И он летал боевым летчиком в Афганистане, летал на Кавказе, Памире, Алтае. Летал, переживая долгую разлуку с детьми и женой и временами, когда позволяли условия, таская их за собой, благо транспортные проблемы частично решены самой его службой. Специфику горного воздуха изучил досконально. Она имела много нюансов, тонкостей, сложностей и опасностей, но из-за этого-то и особенно интересна. Полеты в горах на больших высотах особенно трудны и требуют очень часто использования всех возможностей и пилота и машины. Воздушный винт, – и крыло и движитель вертолета, – плохо держит в разряженном воздухе, плотность которого на высоте около 4000 м в два раза меньше, чем на обычной высоте. А в горах такая высота обычна для полета. Поток разряженного воздуха, даже холодного, плохо охлаждает турбины, которые перегреваются сильнее, чем на обычной высоте. Поэтому нагрузку на моторы приходится уменьшать и брать на борт весьма ограниченный груз. Блюмкин проявил немалую изобретательность, чтобы существенно облегчить вертолет от второстепенных деталей, запасных частей, инструментов и топлива, чтобы уменьшить его собственный вес и благодаря этому повысить полезную нагрузку. Он очень разборчиво относился к перевозимым грузам, отдавал предпочтение, приоритет наиболее важным и значимым и, случалось, совершенно саботируя перевозку всякого рода ерунды и роскоши (в частности, не любил перевозить людей праздных и ленивых, не желающих поработать ножками для знакомства с горами...).
Для взлета загруженному вертолету приходится разгоняться, как самолету, по взлетной полосе для набора горизонтальной скорости. Винт тащит машину вперед и вверх, задние колеса отрываются от грунта и разбег продолжается на одном переднем колесе. Разгон, заметим, не по бетону, – по травянистой лужайке поляны Москвина, или поляны Сулоева на Центральном Памире... Едва оторвавшись, вертолет ныряет в глубокую пропасть, еще увеличивает горизонтальную скорость и с разгона набирает высоту.
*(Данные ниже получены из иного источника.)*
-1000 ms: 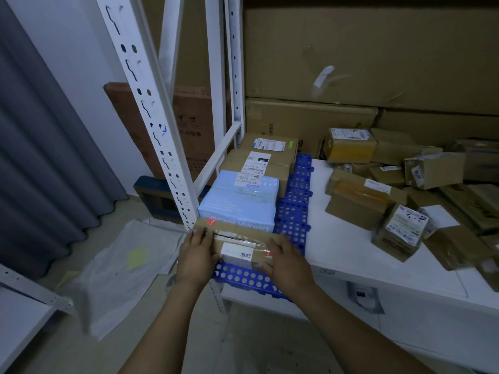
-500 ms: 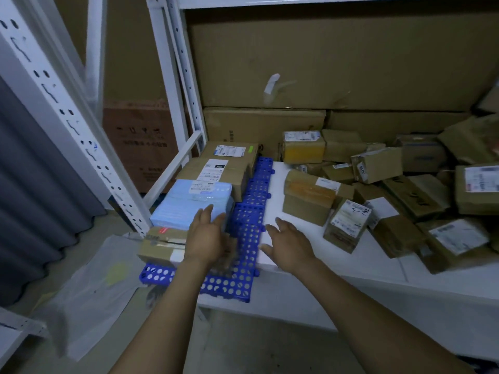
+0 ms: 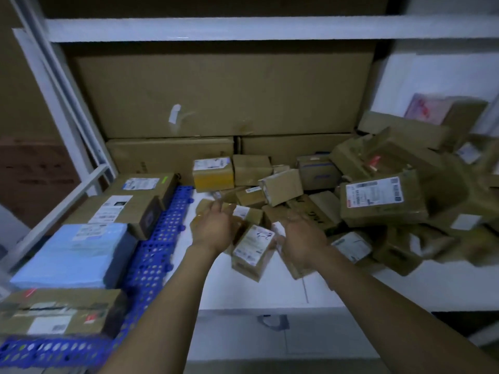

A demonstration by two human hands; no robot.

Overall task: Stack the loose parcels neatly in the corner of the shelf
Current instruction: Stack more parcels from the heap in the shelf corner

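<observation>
The left hand (image 3: 213, 228) and the right hand (image 3: 303, 240) are both loose and open and hold nothing. Between them sits a small brown parcel (image 3: 252, 248) with a white label, tipped to one side. It is too blurry to tell if they touch it.

More loose parcels (image 3: 383, 201) lie in a messy heap on the right of the white shelf (image 3: 243, 292). The shelf is bare from the hands to its front edge.

On the left, a blue grid mat (image 3: 159, 252) holds a neat row by the corner post (image 3: 67, 103): a light blue parcel (image 3: 73, 252) with brown boxes (image 3: 118, 211) in front and behind.
</observation>
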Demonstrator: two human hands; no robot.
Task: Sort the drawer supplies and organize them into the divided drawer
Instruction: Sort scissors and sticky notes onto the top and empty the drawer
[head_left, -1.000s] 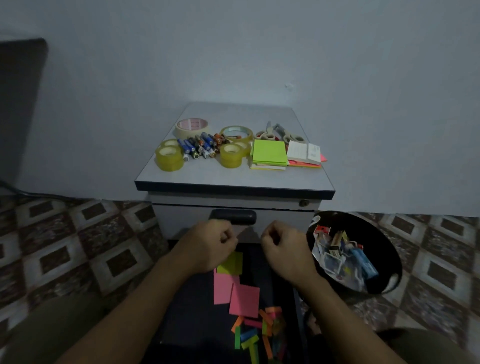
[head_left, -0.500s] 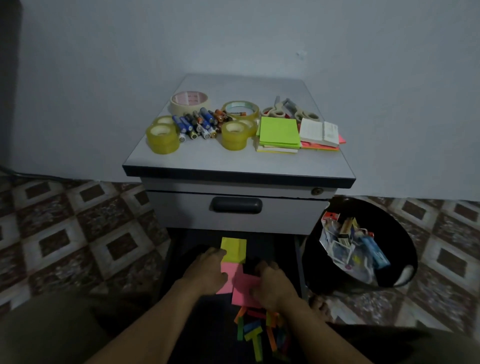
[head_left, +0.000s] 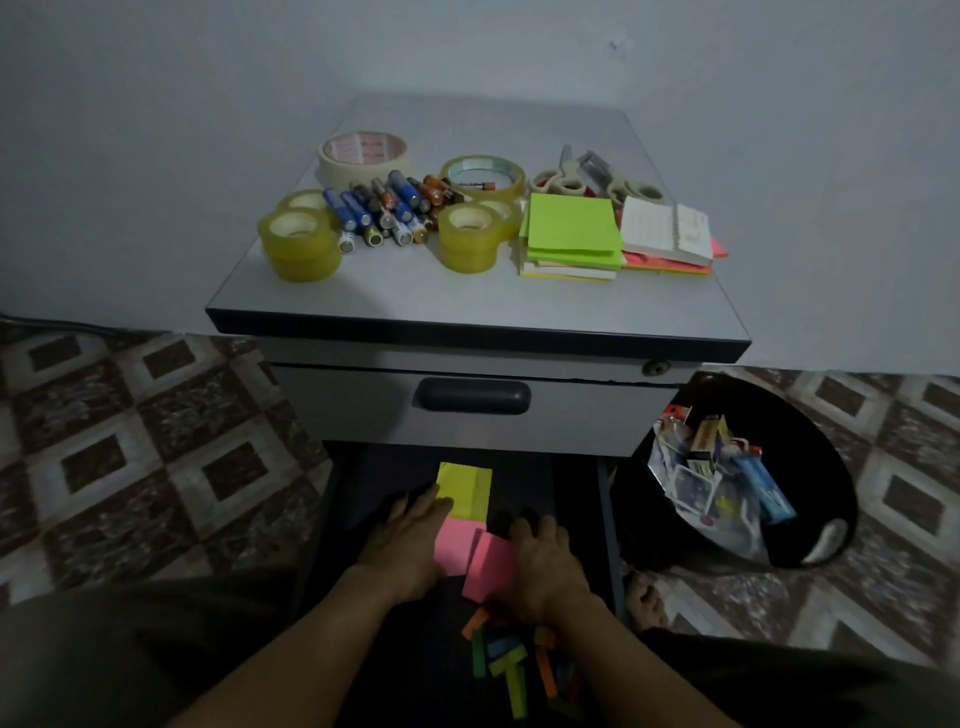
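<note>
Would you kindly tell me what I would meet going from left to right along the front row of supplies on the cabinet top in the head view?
In order: yellowish tape stack → pile of batteries → second yellowish tape stack → green sticky notes → white notepad.

Home room, patterned tile floor (head_left: 130, 467), plain painted wall (head_left: 156, 104), small drawer cabinet (head_left: 467, 421), bin (head_left: 810, 519) alongside
</note>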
А куда только не приходится садиться! На лед, на снег, на осыпи, на скалы, чтобы снять и заплутавших горе-путешественников, и тяжело травмированных, и погибших. Искать пропавших, завозить людей и грузы, и... даже доставлять местное партийное начальство к воскресному уик-энду с шашлыком и винами у горных озер и целительных источников. А сколько нюансов вносила горная погода, ветры, низкие облака, туман и осадки!..
Он назвал свой вертолет «Михасем», и с его легкой руки, по его примеру и его шутливым советам другие знакомые вертолетчики стали похоже называть свои вертолеты. Так обрели свои имена собратья Михася: «Митяй», «Мишук», «Мигун», «Мик», «Мидок», «Мидяк», «Мисюсь» и... «Милка» (конечно, последнюю обычно водил женский экипаж – “рисковые” девчонки из сборной страны по вертолетному спорту). Такие наименования имели более живое звучание, чем обезличенные бортовые номера. «Михась» имел номер «013», и командир считал этот номер вдвойне счастливым, и потому, что «13», и потому что ноль впереди. Каждый из «Миков» имел свой характер. Норовистый «Михась» во многом повторял качества своего командира. Турбины благодаря не просто хорошему, но очень вдумчивому уходу и обращению имели внутренние резервы надежности и мощности. Благодаря этому Михась резво и прытко, легко брал взлет и посадку, легко прыгал через воздушные ямы и бугорки, злобно спорил с сильным ветром и одолевал хребты такой высоты, которая недоступна его собратьям. Блюмкин тщательно следил за общим здоровьем машины, за всеми деталями и при видимом износе заменял каждую новой, выбивая ее из механиков и начальства с лютым упорством. Вертолет являлся продолжением не только его тела, но и его души, – в полете они сливались в одно целое, и если это единство хоть чуть-чуть нарушалось, Блюмкин сразу ощущал сначала наличие, а потом и причину дискомфорта. От его внимания не укрывались даже малейшие отклонения в поведении машины на различных режимах полета, еле слышимые дополнительные шумы механизмов, даже незначительные грязь и нагар. Все это нарушало его внутреннее равновесие, поэтому он не успокаивался, пока не устранял причину беспокойства, пока машина снова не работала, «как часы».